### Task directions
Will you return, word for word, only the lines from the top of the data below down to and including the one with "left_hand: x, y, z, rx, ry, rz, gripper"?

### Given data
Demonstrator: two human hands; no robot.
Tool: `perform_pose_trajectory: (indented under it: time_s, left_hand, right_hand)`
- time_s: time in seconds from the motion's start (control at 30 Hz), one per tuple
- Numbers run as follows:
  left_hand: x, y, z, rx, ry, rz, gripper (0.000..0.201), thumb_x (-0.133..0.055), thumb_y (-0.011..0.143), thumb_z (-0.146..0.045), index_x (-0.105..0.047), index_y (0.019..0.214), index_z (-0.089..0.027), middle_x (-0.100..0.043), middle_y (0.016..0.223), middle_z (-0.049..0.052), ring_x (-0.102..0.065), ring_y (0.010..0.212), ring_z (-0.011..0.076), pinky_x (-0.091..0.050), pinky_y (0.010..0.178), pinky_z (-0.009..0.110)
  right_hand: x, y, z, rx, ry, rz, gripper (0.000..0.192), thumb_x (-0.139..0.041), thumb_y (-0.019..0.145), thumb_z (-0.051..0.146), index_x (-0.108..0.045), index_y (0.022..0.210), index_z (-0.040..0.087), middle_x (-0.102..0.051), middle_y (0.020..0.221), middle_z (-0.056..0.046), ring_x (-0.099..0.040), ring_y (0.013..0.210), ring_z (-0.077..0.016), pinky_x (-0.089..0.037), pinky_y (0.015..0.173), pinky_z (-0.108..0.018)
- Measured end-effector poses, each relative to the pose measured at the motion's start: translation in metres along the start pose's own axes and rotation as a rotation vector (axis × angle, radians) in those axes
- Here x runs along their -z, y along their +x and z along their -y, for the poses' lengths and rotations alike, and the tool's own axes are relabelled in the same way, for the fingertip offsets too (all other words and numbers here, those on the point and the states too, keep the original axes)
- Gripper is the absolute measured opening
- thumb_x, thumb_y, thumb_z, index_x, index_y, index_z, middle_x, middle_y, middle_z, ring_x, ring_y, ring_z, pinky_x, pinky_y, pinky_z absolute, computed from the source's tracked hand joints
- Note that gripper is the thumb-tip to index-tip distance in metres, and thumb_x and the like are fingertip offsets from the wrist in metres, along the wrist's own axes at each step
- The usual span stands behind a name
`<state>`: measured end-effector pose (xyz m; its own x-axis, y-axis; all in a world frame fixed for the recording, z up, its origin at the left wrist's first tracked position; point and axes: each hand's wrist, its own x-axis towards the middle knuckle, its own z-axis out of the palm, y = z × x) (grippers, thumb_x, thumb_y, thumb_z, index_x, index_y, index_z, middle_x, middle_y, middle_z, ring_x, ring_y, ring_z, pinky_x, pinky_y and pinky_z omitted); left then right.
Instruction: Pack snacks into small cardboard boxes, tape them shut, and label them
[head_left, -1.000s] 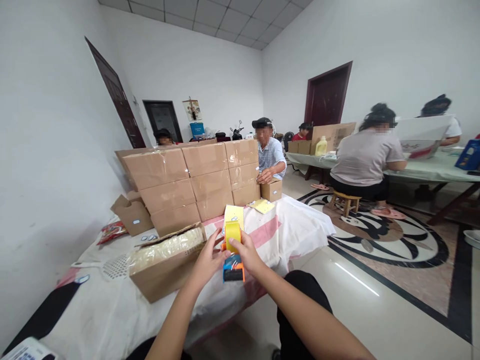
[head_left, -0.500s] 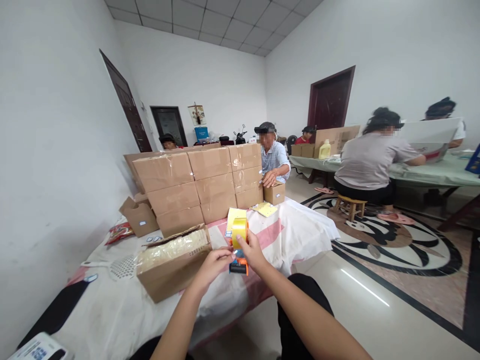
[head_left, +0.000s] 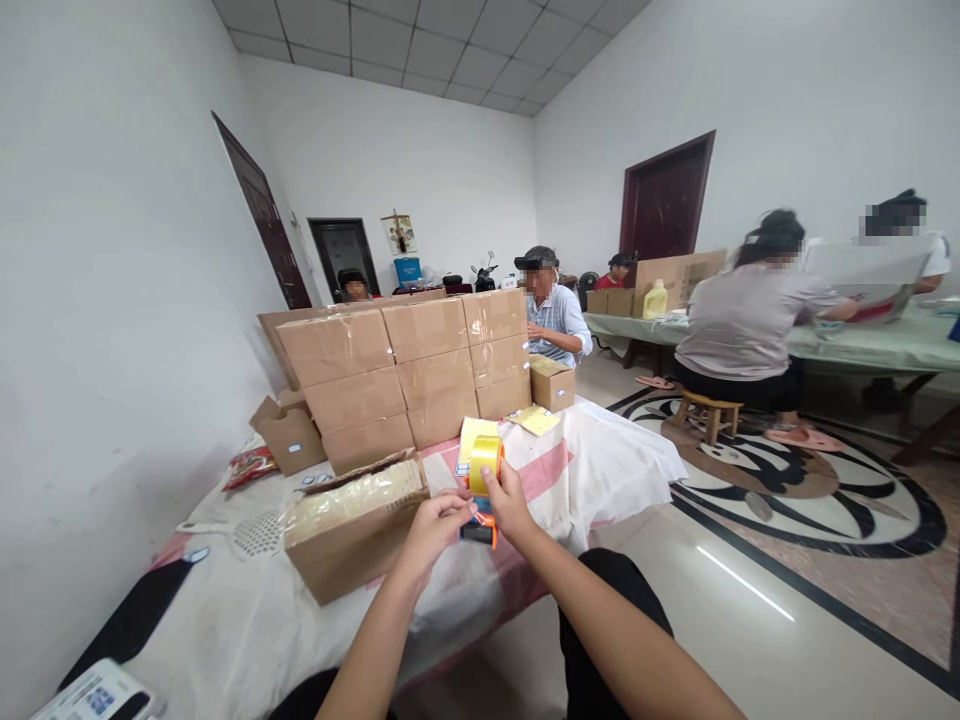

### Answer below
Demonstrator: two human hands; no robot.
Tool: `perform_pose_trajectory: (indented under it: time_s, left_hand, right_hand)`
- time_s: time in seconds from the motion's start (control at 30 Hz), one per tuple
- Numbers run as follows:
  left_hand: x, y, z, rx, ry, rz, gripper (0.000..0.201), thumb_x (-0.133..0.055), thumb_y (-0.011..0.143), thumb_z (-0.146..0.045), index_x (-0.105..0.047), index_y (0.019..0.214), index_z (-0.089..0.027), middle_x (-0.100..0.043), middle_y (0.016..0.223), middle_z (-0.049..0.052), ring_x (-0.102..0.065), ring_y (0.010..0.212), ring_z (-0.011..0.076), pinky_x (-0.091..0.050), pinky_y (0.010..0.178), pinky_z (-0.009..0.110)

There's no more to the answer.